Action item
Return the number of lines below with "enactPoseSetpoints" in them, and nothing else.
Dataset extract START
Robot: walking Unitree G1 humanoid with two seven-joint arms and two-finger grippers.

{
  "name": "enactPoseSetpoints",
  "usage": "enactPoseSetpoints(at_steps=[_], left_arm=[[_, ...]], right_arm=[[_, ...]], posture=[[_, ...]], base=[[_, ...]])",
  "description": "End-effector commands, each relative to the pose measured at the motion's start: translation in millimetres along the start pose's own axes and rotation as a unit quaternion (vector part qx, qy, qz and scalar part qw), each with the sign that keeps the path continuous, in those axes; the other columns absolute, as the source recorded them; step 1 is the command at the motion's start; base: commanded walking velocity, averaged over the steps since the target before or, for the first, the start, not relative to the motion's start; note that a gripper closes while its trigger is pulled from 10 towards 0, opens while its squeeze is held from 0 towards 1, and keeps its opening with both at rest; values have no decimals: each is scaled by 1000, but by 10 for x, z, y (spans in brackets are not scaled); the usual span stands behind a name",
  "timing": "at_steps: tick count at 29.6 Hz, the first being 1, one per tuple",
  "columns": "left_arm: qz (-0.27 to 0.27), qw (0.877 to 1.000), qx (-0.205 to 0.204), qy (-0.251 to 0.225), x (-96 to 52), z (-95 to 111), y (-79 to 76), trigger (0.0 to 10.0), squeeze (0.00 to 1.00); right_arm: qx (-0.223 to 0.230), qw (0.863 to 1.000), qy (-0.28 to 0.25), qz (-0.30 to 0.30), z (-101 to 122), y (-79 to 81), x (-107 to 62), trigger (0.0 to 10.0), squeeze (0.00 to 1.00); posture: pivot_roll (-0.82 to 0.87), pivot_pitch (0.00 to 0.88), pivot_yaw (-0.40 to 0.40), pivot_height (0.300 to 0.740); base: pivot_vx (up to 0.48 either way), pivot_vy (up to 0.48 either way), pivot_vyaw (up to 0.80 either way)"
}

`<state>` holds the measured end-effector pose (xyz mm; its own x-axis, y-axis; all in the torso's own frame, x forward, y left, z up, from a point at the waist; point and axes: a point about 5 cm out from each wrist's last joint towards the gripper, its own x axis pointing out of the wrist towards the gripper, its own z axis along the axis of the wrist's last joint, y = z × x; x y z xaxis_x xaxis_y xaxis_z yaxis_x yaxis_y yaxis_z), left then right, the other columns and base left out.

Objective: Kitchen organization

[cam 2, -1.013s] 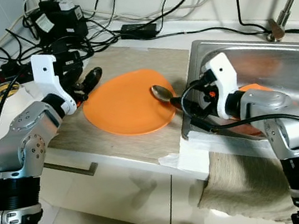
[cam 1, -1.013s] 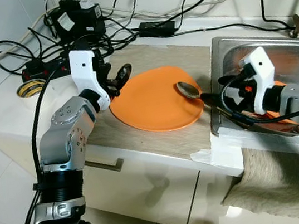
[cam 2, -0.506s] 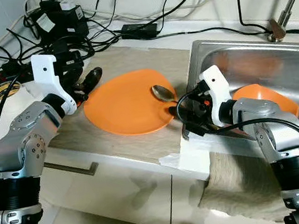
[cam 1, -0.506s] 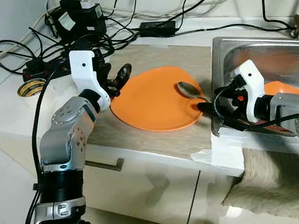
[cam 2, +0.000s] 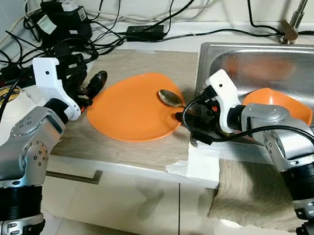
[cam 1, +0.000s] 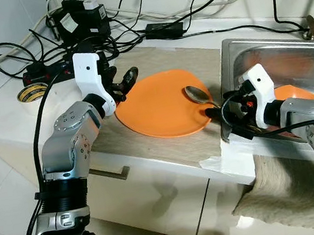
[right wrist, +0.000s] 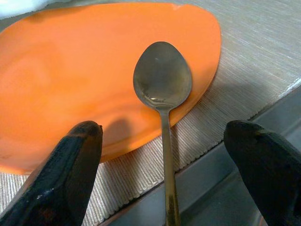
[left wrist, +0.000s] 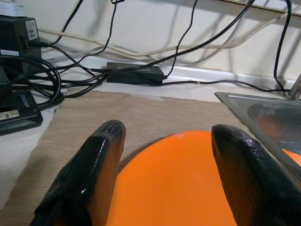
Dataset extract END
Exercise output
2